**Stored items from a collection**

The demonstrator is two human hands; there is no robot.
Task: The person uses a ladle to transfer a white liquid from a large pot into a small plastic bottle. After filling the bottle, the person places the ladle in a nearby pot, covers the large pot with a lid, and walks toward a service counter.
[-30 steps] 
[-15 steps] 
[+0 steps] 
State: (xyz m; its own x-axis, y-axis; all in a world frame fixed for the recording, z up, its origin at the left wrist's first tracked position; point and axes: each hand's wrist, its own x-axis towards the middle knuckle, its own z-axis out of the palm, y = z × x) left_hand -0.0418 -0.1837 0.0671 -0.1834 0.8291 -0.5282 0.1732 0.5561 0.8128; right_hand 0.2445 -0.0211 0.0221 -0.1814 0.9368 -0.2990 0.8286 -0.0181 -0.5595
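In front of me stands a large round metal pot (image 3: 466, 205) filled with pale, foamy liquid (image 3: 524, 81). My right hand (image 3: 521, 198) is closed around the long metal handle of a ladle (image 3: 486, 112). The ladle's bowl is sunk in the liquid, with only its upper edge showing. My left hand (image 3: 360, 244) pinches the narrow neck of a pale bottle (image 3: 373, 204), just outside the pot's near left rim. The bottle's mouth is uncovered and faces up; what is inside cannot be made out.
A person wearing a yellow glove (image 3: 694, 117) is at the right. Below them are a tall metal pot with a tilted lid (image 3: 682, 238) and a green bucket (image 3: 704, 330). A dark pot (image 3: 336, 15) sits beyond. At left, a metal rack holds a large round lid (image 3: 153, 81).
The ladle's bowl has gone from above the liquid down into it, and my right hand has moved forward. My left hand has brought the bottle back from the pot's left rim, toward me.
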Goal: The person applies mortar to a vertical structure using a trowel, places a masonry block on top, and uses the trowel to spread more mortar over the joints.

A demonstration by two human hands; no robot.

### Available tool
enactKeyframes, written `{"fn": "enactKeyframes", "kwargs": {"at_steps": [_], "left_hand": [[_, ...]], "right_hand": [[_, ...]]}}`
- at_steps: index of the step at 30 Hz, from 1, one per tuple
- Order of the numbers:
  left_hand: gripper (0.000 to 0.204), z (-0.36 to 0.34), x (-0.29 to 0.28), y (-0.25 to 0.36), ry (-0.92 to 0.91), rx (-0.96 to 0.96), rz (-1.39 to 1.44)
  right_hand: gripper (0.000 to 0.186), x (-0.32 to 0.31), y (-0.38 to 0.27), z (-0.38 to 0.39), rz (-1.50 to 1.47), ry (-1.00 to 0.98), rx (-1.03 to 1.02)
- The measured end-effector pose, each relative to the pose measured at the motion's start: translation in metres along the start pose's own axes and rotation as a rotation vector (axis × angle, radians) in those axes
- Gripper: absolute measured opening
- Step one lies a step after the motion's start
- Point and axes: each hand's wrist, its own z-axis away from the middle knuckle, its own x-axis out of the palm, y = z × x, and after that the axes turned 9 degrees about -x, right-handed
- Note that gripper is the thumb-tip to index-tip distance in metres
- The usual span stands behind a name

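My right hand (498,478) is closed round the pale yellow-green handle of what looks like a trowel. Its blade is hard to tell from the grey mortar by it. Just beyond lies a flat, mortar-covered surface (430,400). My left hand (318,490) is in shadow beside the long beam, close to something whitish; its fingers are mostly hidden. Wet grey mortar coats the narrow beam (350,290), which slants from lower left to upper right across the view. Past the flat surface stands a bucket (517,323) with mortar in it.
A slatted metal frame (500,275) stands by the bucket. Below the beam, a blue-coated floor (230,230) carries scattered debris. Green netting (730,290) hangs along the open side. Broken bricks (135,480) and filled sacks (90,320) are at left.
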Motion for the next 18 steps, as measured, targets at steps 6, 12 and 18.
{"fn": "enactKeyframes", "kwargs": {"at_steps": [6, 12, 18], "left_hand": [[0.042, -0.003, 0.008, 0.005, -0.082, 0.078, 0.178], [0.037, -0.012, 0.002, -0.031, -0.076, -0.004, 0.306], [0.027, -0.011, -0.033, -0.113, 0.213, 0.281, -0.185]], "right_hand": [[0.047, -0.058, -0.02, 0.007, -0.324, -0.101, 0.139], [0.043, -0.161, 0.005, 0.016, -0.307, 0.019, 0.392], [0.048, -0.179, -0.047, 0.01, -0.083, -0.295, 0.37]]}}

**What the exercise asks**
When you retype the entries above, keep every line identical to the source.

**Answer space**
The demonstrator is two human hands; there is no robot.
Task: The person uses a ladle to transfer a white liquid from a large pot into a small plastic bottle. After filling the bottle, the person places the ladle in a nearby pot, covers the large pot with a lid, and walks toward a service counter.
[-30 steps] 
[-15 steps] 
[+0 steps] 
State: (xyz m; its own x-axis, y-axis; all in a world frame fixed for the recording, z up, its origin at the left wrist's first tracked position; point and axes: each hand's wrist, its own x-axis towards the middle knuckle, its own z-axis out of the palm, y = z × x) left_hand -0.0418 -0.1837 0.0671 -0.1834 0.8291 -0.5282 0.1732 0.5561 0.8128; right_hand 0.2445 -0.0211 0.0221 -0.1814 0.9368 -0.2990 0.8286 -0.0181 -0.5595
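In front of me stands a large round metal pot (image 3: 466, 205) filled with pale, foamy liquid (image 3: 524, 81). My right hand (image 3: 521, 198) is closed around the long metal handle of a ladle (image 3: 486, 112). The ladle's bowl is sunk in the liquid, with only its upper edge showing. My left hand (image 3: 360, 244) pinches the narrow neck of a pale bottle (image 3: 373, 204), just outside the pot's near left rim. The bottle's mouth is uncovered and faces up; what is inside cannot be made out.
A person wearing a yellow glove (image 3: 694, 117) is at the right. Below them are a tall metal pot with a tilted lid (image 3: 682, 238) and a green bucket (image 3: 704, 330). A dark pot (image 3: 336, 15) sits beyond. At left, a metal rack holds a large round lid (image 3: 153, 81).
The ladle's bowl has gone from above the liquid down into it, and my right hand has moved forward. My left hand has brought the bottle back from the pot's left rim, toward me.
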Goal: The person applies mortar to a vertical structure using a trowel, places a masonry block on top, and uses the trowel to spread more mortar over the joints.

A demonstration by two human hands; no robot.

### Available tool
enactKeyframes, written `{"fn": "enactKeyframes", "kwargs": {"at_steps": [_], "left_hand": [[_, ...]], "right_hand": [[_, ...]]}}`
- at_steps: index of the step at 30 Hz, from 1, one per tuple
- Order of the numbers:
  left_hand: gripper (0.000 to 0.204), z (-0.36 to 0.34), x (-0.29 to 0.28), y (-0.25 to 0.36), ry (-0.92 to 0.91), rx (-0.96 to 0.96), rz (-1.39 to 1.44)
  right_hand: gripper (0.000 to 0.186), x (-0.32 to 0.31), y (-0.38 to 0.27), z (-0.38 to 0.39), rz (-1.50 to 1.47), ry (-1.00 to 0.98), rx (-1.03 to 1.02)
- The measured end-effector pose, each relative to the pose measured at the motion's start: translation in metres along the start pose's own axes and rotation as a rotation vector (axis × angle, radians) in those axes
- Gripper: absolute measured opening
- Step one lies a step after the motion's start
- Point and axes: each hand's wrist, its own z-axis away from the middle knuckle, its own x-axis out of the palm, y = z × x, and after that the axes turned 9 degrees about -x, right-handed
- Note that gripper is the thumb-tip to index-tip distance in metres
- The usual span stands behind a name

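My right hand (498,478) is closed round the pale yellow-green handle of what looks like a trowel. Its blade is hard to tell from the grey mortar by it. Just beyond lies a flat, mortar-covered surface (430,400). My left hand (318,490) is in shadow beside the long beam, close to something whitish; its fingers are mostly hidden. Wet grey mortar coats the narrow beam (350,290), which slants from lower left to upper right across the view. Past the flat surface stands a bucket (517,323) with mortar in it.
A slatted metal frame (500,275) stands by the bucket. Below the beam, a blue-coated floor (230,230) carries scattered debris. Green netting (730,290) hangs along the open side. Broken bricks (135,480) and filled sacks (90,320) are at left.
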Motion for the next 18 steps, as measured, targets at steps 6, 12 and 18.
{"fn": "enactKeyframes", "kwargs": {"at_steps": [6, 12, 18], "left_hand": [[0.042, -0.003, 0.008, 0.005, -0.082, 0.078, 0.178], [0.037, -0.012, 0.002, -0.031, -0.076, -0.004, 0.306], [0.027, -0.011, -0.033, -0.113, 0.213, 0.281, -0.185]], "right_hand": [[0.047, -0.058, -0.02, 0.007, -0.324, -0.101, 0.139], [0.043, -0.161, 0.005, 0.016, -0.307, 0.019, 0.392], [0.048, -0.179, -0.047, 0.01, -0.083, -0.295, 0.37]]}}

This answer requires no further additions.